'Marine warrior' receives Medal of Honor for heroic actions in Vietnam’s Battle of Hue
By COREY DICKSTEIN | STARS AND STRIPES Published: October 17, 2018
WASHINGTON — Nearly 51 years after the battle that would launch John L. Canley into the annals of Marine lore, the retired sergeant major stood stoic in the White House on Wednesday as he received the nation’s highest military honor.
Shouts of “oorah,” the Marine Corps' legendary battle cry, rang through the East Room and the standing-room-only crowd of Canley’s fellow Vietnam veterans and top military brass cheered the 80-year-old as President Donald Trump presented him the Medal of Honor. The Marines who fought alongside Canley in Vietnam’s brutal Battle of Hue had worked for years to see him receive the award – an upgrade of the Navy Cross that he was awarded in 1970.
Canley is the 300th Marine to receive the medal.
Trump, echoing the comments of Canley’s fellow troops, said Canley had showed throughout his entire life that he was a Marine’s Marine.
He is “a Marine warrior, who is bigger than life and beyond the reach of death. He is truly larger than life,” Trump said before turning to Canley. “There are very few people — brave, brave people — like you, John.”
On Jan. 31, 1968, Canley was suddenly called upon for a job that he never expected to have. With his company commander severely wounded as his unit made its way toward the besieged city of Hue in northern South Vietnam, then-Gunnery Sgt. Canley took control of Alpha Company, a job typically reserved for a commissioned officer.
For the next six days, Canley would lead the 1st Marines unit as it charged into the city to pry it from the North Vietnamese and Viet Cong forces who had captured it during the unanticipated Tet Offensive.
In the midst of one of the most ferocious fights of the Vietnam War, Canley would organize assaults on enemy positions, killing countless enemy fighters as his team retook buildings in the city, according to award citations. Twice, the noncommissioned officer braved fire to scale a wall in “full view of the enemy to pick up wounded Marines and carry them to safety.”
Trump said Wednesday that Canley had saved at least 20 Marines’ lives during that “house-to-house, very vicious, very hard combat.”
“In one instance after another, John risked his own life to save his Marines,” the president said. “He just continued to face the enemy with no regard for his own life.”
Canley of Oxnard, Calif., has credited the Marines that he served with for his receiving the award and his numerous acts of valor during that fight.
The Medal of Honor “means a lot to me,” Canley said in an interview earlier this year with USA Today. “Mostly for my Marines, because we’ve had to wait 50-plus years to get any kind of recognition. It’s not about me. It’s about the Marines who didn’t [receive] the appropriate recognition when we got home.”
Canley did not make a public statement at the White House on Wednesday.

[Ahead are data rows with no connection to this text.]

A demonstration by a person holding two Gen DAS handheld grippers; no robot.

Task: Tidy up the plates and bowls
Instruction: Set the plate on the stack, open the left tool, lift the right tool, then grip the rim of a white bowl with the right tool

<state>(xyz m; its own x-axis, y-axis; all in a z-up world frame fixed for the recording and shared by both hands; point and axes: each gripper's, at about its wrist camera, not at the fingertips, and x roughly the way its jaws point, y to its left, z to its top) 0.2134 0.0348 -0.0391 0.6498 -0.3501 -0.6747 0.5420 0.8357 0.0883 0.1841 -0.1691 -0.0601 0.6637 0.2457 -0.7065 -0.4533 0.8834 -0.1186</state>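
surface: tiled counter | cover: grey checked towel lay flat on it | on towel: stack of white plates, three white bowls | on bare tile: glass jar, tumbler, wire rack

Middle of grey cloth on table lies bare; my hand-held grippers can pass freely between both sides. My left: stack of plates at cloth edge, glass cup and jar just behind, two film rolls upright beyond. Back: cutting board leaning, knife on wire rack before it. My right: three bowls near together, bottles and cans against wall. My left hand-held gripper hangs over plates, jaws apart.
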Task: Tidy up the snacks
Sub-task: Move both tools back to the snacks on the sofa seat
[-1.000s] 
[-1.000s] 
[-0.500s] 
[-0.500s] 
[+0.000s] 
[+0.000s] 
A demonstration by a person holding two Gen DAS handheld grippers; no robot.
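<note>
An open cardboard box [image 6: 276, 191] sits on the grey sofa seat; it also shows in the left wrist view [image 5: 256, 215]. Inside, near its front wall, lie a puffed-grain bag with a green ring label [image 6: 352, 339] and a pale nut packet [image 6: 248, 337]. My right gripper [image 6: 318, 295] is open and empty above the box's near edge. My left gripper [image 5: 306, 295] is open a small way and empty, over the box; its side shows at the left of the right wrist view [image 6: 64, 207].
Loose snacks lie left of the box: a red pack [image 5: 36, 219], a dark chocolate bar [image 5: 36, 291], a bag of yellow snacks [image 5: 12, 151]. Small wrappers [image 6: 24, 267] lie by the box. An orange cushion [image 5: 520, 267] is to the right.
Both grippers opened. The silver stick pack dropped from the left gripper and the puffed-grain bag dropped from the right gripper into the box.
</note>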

In addition to the Medal of Honor, Canley received the Bronze Star with “V” device for valor, the Purple Heart and the Navy and Marine Corps Commendation Medal with “V” device for valor for his service in Vietnam between 1964 and 1970, according to his Marine biography. He retired from the service in 1981 as a sergeant major after serving 28 years in the Marine Corps.
In a brief video produced by the Marine Corps, Canley said it was the men who fought alongside him who kept him going during the Battle of Hue from Jan. 31 to Feb. 6.
“My Marines because they believed in me, they would follow me to death,” he said in the video published Tuesday. “And I have no doubt about that.”
Canley is the seventh person to receive the Medal of Honor from Trump and the third to receive the award from him for actions during the Vietnam War.
All seven Medals of Honor that Trump has presented have been upgrades of previously awarded lower valor honors. While some of them are the result of a Pentagon-ordered review of Post-9/11 valor awards, others such as Canley have been the result of years of effort by friends and family of the recipients.
For Canley, the Medal of Honor upgrade required an act of Congress because of the amount of time that had passed since the war. Rep. Julia Brownley, D-Calif., sponsored the bill approving the upgraded award, which was passed in January.
“Sgt. Maj. Canley is a shining example of why our armed forces are the best military in the world, and his heroism and bravery showcases what being an American hero truly means,” Brownley said last month following the White House’s announcement of the award upgrade. “I look forward to Sgt. Maj. Canley finally receiving this much-deserved honor, and thank him for his unwavering dedication to our nation and his fellow servicemembers.”